→ **EXERCISE INSTRUCTIONS**
Copy nothing from the entries below except the lines from the one containing "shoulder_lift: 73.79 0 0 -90" through the one containing "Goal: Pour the", and copy those exactly.

Collected data:

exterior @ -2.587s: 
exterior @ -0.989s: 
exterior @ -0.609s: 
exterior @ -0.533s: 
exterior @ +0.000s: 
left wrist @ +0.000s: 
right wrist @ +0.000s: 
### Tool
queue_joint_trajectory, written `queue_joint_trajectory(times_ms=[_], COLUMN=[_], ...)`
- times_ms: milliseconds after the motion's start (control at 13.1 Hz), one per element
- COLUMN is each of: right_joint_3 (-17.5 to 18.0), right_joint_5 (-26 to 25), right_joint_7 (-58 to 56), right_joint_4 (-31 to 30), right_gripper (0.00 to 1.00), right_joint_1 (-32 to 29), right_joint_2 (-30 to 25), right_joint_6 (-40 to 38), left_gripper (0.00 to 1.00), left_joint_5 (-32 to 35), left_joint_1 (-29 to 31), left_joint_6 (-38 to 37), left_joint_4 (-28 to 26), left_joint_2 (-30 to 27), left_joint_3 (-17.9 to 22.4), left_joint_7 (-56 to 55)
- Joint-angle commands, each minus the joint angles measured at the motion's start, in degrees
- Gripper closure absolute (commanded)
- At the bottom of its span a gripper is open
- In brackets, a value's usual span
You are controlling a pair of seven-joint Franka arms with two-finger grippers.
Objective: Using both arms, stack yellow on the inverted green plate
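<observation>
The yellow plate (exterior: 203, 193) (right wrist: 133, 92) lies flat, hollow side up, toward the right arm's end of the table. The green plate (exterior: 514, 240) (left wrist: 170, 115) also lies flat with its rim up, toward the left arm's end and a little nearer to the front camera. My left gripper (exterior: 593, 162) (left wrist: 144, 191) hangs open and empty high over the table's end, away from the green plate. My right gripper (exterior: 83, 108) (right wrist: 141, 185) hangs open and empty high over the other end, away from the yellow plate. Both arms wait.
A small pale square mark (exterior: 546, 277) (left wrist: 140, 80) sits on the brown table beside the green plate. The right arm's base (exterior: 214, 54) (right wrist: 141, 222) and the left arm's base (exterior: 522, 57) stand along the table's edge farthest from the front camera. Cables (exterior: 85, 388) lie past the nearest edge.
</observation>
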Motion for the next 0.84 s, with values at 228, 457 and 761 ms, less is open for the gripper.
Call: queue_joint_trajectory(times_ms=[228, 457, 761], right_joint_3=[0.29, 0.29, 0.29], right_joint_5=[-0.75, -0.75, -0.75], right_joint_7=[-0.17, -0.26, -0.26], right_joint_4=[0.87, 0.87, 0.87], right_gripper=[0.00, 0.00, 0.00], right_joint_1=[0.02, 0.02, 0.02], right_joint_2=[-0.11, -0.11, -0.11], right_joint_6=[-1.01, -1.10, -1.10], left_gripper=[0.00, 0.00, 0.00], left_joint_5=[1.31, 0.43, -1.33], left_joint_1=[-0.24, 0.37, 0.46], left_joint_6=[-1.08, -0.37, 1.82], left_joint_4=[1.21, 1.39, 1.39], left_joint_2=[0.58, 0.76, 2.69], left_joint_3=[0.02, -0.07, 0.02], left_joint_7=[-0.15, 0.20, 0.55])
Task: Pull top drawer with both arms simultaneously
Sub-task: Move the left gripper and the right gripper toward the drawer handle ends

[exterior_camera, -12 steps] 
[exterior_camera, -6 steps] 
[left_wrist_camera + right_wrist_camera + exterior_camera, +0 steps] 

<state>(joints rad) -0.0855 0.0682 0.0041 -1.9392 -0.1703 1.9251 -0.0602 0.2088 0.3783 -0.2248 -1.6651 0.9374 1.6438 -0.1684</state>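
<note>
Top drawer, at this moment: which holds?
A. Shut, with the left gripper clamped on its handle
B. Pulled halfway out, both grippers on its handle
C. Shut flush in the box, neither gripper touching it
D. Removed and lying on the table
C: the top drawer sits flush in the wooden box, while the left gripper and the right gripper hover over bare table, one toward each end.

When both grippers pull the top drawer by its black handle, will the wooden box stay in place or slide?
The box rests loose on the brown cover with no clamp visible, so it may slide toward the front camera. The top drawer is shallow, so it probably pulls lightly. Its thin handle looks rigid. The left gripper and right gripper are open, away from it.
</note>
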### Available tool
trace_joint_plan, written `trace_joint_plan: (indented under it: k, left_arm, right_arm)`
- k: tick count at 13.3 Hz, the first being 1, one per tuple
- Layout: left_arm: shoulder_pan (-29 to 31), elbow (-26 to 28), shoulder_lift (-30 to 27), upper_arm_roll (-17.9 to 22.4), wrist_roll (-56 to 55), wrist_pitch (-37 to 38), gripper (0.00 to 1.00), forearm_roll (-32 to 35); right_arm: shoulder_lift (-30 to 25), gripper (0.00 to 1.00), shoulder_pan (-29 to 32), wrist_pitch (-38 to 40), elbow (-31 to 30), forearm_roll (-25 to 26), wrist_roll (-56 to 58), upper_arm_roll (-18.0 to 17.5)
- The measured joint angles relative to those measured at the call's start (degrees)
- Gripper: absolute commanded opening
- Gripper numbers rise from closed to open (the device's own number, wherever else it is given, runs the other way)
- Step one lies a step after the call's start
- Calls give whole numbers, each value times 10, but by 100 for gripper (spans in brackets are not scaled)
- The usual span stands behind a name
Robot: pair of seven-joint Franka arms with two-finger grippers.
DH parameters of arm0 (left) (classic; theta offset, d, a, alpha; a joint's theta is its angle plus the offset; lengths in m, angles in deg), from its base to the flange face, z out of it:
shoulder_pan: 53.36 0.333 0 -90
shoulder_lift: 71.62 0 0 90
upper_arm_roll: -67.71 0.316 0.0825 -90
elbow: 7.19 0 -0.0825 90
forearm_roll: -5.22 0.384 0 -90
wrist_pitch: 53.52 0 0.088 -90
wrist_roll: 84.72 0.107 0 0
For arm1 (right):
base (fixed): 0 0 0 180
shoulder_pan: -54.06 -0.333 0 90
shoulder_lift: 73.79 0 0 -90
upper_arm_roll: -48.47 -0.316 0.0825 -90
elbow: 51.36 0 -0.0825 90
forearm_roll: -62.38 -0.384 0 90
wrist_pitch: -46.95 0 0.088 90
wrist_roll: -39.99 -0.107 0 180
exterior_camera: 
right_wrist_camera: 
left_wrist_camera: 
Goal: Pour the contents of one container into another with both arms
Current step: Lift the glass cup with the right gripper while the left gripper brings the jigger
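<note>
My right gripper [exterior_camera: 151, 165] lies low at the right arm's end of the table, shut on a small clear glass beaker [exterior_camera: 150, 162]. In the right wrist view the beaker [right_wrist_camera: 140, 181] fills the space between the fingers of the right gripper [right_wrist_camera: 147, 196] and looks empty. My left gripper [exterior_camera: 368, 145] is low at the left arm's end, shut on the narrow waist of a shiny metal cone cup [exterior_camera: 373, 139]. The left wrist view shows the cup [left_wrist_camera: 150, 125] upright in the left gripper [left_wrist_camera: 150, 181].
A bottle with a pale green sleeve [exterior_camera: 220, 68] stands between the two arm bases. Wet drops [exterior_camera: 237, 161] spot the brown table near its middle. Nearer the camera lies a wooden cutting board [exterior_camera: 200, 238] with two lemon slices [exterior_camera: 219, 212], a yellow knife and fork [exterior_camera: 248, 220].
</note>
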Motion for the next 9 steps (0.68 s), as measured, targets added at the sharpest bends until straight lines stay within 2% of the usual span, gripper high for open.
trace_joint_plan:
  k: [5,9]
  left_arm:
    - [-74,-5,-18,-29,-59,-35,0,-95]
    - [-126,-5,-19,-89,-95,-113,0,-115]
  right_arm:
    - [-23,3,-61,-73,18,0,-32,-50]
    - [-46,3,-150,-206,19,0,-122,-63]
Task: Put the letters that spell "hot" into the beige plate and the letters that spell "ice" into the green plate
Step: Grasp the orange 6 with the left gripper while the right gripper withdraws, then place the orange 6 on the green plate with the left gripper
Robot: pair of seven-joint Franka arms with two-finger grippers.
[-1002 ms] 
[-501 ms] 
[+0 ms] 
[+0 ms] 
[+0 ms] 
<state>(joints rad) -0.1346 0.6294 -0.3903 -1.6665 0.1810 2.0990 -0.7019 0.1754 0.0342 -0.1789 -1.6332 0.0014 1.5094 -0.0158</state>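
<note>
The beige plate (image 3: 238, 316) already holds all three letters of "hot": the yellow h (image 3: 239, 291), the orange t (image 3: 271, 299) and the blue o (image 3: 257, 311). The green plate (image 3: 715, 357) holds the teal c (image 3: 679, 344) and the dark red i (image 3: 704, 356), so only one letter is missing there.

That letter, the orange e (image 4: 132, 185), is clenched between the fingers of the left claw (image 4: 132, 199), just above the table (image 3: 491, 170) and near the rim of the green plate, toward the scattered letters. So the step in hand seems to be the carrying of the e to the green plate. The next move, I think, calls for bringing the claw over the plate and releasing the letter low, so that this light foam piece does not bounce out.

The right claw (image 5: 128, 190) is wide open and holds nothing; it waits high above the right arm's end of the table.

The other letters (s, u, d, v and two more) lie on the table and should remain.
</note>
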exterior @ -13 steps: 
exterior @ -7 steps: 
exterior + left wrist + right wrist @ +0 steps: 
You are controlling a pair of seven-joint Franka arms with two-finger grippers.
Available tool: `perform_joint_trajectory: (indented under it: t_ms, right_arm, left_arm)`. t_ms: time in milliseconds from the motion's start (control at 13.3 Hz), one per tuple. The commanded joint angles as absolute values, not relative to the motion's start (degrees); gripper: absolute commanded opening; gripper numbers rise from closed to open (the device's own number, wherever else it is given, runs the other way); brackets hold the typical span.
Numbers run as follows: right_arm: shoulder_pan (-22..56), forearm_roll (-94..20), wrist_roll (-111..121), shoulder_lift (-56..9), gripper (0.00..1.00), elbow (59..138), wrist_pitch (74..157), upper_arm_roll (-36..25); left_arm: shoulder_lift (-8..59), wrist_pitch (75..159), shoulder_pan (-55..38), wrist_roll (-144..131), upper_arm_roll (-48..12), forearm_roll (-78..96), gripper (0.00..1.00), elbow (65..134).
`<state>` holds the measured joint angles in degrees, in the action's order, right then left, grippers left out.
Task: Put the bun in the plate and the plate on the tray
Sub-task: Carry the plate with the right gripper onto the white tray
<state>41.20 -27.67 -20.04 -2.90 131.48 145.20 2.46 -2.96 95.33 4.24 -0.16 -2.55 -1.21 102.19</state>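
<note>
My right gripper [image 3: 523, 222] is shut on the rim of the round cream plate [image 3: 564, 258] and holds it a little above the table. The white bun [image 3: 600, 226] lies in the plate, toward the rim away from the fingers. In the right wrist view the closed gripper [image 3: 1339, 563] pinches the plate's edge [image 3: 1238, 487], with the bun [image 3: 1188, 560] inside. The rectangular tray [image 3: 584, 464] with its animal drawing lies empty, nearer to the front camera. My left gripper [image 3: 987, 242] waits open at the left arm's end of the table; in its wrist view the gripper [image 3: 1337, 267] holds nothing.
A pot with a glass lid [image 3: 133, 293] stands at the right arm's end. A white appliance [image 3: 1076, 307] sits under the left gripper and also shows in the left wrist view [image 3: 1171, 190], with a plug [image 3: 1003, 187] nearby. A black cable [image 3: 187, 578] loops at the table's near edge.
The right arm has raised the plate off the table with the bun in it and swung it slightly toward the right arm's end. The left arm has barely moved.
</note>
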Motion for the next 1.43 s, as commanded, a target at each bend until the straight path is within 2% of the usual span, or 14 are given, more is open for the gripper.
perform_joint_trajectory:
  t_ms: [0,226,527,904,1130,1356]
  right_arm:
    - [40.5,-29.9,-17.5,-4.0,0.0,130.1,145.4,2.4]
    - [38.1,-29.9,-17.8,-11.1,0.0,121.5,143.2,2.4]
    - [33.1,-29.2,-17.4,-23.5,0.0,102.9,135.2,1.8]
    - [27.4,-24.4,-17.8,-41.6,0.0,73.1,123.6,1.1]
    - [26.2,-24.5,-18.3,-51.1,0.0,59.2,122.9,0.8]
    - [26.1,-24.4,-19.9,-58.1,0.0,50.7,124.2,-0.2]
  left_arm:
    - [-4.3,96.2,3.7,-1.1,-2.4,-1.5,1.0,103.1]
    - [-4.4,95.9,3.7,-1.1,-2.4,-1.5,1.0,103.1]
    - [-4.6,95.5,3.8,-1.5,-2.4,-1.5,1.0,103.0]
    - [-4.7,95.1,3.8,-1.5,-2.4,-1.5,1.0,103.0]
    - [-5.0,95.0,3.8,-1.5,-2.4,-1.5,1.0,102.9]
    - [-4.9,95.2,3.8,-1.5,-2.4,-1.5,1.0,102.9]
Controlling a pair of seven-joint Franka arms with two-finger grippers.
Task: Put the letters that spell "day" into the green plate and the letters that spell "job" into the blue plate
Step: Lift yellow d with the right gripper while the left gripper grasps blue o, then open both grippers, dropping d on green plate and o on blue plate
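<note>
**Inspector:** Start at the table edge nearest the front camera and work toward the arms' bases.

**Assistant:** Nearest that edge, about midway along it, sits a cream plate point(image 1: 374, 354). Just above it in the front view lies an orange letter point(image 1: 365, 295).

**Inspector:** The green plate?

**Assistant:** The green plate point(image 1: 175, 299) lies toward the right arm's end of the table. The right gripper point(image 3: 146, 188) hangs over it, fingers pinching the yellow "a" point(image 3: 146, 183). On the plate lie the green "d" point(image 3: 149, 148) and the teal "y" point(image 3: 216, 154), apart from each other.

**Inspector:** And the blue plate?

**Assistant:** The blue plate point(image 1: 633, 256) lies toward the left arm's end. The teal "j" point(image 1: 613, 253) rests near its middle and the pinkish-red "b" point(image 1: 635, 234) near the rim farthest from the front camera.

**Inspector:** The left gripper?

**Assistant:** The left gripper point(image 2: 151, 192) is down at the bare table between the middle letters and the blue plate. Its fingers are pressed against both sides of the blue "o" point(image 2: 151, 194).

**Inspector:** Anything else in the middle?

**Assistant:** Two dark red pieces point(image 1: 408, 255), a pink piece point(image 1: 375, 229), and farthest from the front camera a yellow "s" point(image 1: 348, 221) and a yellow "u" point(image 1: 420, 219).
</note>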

→ **OUTPUT FOR THIS TASK**
shoulder_lift: 73.79 0 0 -90
upper_arm_roll: -48.47 -0.316 0.0825 -90
elbow: 51.36 0 -0.0825 90
forearm_roll: -62.38 -0.384 0 90
wrist_pitch: -46.95 0 0.088 90
wrist_roll: -39.99 -0.107 0 180
exterior_camera: 
right_wrist_camera: 
left_wrist_camera: 
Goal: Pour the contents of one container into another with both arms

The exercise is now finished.